Your objective
Go through the lines below and copy any that hold the string "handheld".

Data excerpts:

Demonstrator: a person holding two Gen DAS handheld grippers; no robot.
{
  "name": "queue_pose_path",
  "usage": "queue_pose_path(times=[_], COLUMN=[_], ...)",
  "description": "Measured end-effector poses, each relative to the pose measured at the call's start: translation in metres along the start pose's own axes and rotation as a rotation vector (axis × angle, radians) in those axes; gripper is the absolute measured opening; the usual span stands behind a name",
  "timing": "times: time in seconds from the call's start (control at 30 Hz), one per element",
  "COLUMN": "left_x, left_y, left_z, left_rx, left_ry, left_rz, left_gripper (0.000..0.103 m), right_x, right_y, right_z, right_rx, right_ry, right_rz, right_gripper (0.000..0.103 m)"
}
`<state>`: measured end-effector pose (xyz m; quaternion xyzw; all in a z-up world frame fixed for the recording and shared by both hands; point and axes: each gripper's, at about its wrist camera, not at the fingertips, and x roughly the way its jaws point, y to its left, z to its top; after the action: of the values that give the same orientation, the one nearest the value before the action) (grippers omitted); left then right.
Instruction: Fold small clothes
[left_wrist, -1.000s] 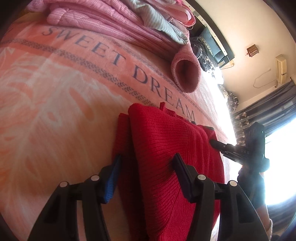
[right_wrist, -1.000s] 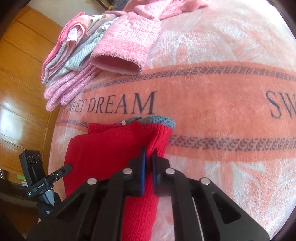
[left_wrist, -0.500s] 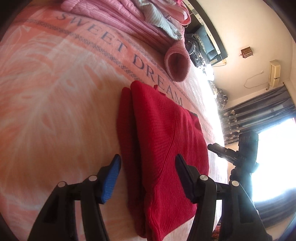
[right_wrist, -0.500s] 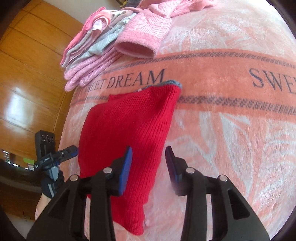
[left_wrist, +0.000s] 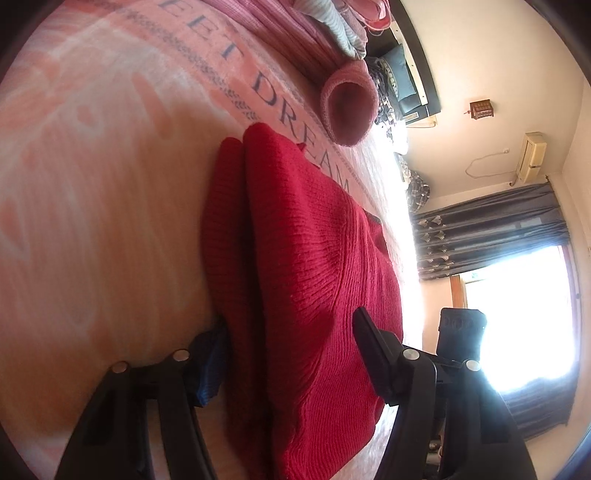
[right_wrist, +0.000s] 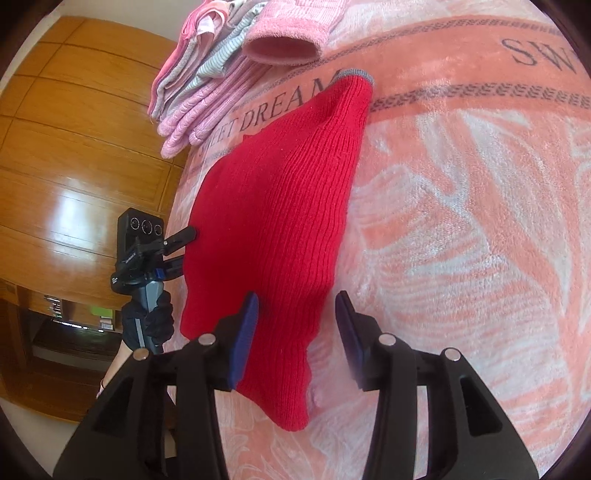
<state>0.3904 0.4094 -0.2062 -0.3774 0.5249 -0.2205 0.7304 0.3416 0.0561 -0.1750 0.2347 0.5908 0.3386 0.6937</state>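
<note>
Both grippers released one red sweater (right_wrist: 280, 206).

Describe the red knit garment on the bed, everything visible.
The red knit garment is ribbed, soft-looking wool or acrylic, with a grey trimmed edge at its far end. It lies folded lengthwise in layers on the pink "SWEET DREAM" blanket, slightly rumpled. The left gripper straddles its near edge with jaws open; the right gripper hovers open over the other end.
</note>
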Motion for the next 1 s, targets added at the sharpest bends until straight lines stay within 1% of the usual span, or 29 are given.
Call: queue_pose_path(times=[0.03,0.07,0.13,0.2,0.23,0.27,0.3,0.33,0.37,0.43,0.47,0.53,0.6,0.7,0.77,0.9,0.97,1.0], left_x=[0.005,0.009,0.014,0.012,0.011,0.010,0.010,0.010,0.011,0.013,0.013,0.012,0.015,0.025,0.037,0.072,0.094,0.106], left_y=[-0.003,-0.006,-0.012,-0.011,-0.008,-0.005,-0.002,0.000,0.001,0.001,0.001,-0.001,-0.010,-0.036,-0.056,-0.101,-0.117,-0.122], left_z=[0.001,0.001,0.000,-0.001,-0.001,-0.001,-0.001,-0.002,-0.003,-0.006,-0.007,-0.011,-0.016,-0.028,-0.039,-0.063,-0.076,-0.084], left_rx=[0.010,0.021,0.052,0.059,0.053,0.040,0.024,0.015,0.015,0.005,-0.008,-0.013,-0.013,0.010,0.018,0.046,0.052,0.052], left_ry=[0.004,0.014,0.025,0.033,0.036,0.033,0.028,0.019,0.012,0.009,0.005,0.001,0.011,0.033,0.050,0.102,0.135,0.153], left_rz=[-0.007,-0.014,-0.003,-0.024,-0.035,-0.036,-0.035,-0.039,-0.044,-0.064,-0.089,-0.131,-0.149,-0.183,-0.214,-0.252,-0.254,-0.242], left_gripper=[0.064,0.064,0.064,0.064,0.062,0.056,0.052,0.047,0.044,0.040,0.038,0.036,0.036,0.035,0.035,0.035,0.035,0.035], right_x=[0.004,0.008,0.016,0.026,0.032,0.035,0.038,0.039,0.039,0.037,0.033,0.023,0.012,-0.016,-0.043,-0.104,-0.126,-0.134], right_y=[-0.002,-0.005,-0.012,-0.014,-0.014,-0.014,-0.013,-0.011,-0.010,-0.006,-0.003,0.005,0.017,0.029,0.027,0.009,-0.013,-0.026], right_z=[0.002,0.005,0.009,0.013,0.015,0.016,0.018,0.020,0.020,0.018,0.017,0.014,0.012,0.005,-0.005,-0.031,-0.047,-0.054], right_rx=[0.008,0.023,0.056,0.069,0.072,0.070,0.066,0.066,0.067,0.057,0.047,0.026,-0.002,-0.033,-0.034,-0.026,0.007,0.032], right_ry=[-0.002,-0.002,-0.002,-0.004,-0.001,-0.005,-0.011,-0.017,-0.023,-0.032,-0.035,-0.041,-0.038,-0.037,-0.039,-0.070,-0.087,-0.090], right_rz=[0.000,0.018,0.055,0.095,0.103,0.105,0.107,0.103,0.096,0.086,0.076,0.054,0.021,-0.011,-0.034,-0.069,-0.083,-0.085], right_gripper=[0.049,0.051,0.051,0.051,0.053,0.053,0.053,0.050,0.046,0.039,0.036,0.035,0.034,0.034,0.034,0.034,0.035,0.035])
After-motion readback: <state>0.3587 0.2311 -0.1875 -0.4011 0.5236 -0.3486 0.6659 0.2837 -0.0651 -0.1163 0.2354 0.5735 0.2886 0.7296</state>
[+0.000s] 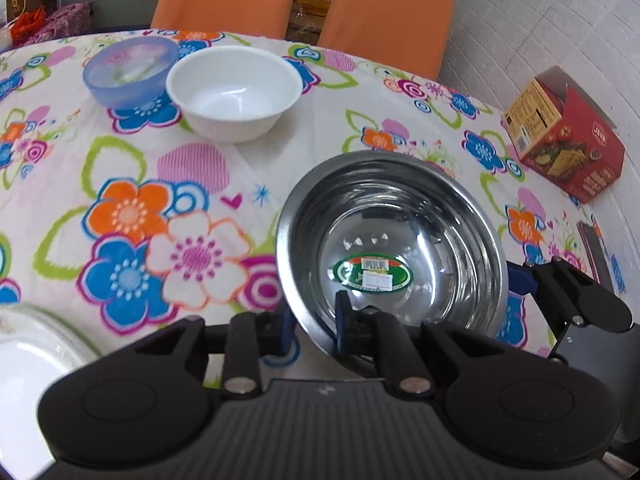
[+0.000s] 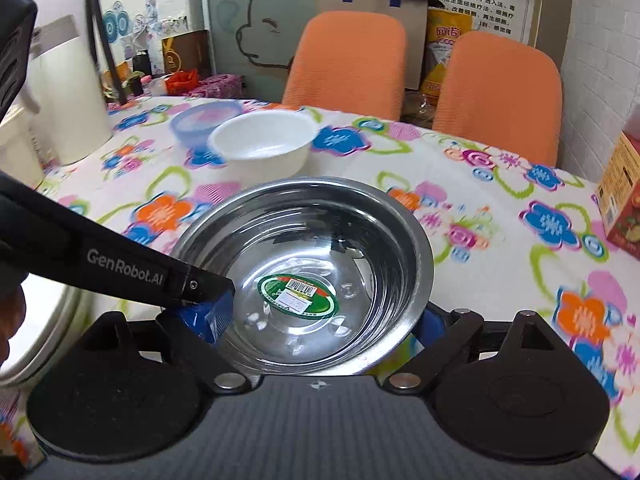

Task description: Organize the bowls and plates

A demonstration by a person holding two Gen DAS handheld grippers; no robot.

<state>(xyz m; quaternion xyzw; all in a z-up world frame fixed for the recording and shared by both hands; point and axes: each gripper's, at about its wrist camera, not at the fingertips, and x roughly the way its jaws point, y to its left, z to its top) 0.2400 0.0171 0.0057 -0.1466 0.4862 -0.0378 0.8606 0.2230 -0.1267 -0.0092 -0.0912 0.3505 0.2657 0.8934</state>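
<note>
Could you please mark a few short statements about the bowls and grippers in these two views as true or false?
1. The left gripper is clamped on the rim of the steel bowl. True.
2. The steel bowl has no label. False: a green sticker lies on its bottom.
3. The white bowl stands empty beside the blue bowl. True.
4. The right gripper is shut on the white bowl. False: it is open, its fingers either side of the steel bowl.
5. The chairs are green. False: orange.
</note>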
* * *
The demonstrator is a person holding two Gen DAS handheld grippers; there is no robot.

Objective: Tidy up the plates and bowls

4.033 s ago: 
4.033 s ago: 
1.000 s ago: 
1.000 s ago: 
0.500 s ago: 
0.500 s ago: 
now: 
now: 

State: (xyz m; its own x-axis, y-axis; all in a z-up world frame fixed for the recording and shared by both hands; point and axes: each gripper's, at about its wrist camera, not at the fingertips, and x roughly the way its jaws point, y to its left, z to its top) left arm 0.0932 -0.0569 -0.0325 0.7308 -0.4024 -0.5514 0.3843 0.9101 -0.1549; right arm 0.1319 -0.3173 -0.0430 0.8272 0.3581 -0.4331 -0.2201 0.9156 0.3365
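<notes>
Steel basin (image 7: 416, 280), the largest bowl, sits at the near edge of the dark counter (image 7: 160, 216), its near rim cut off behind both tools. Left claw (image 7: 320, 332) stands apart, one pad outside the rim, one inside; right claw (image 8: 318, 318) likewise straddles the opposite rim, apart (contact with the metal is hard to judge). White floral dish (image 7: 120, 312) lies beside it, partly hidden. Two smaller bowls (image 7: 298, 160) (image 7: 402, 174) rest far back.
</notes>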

Expected answer
Demonstrator: a person holding two Gen DAS handheld grippers; no robot.
A demonstration by a person holding two Gen DAS handheld grippers; no robot.
The demonstrator is a person holding two Gen DAS handheld grippers; there is no robot.

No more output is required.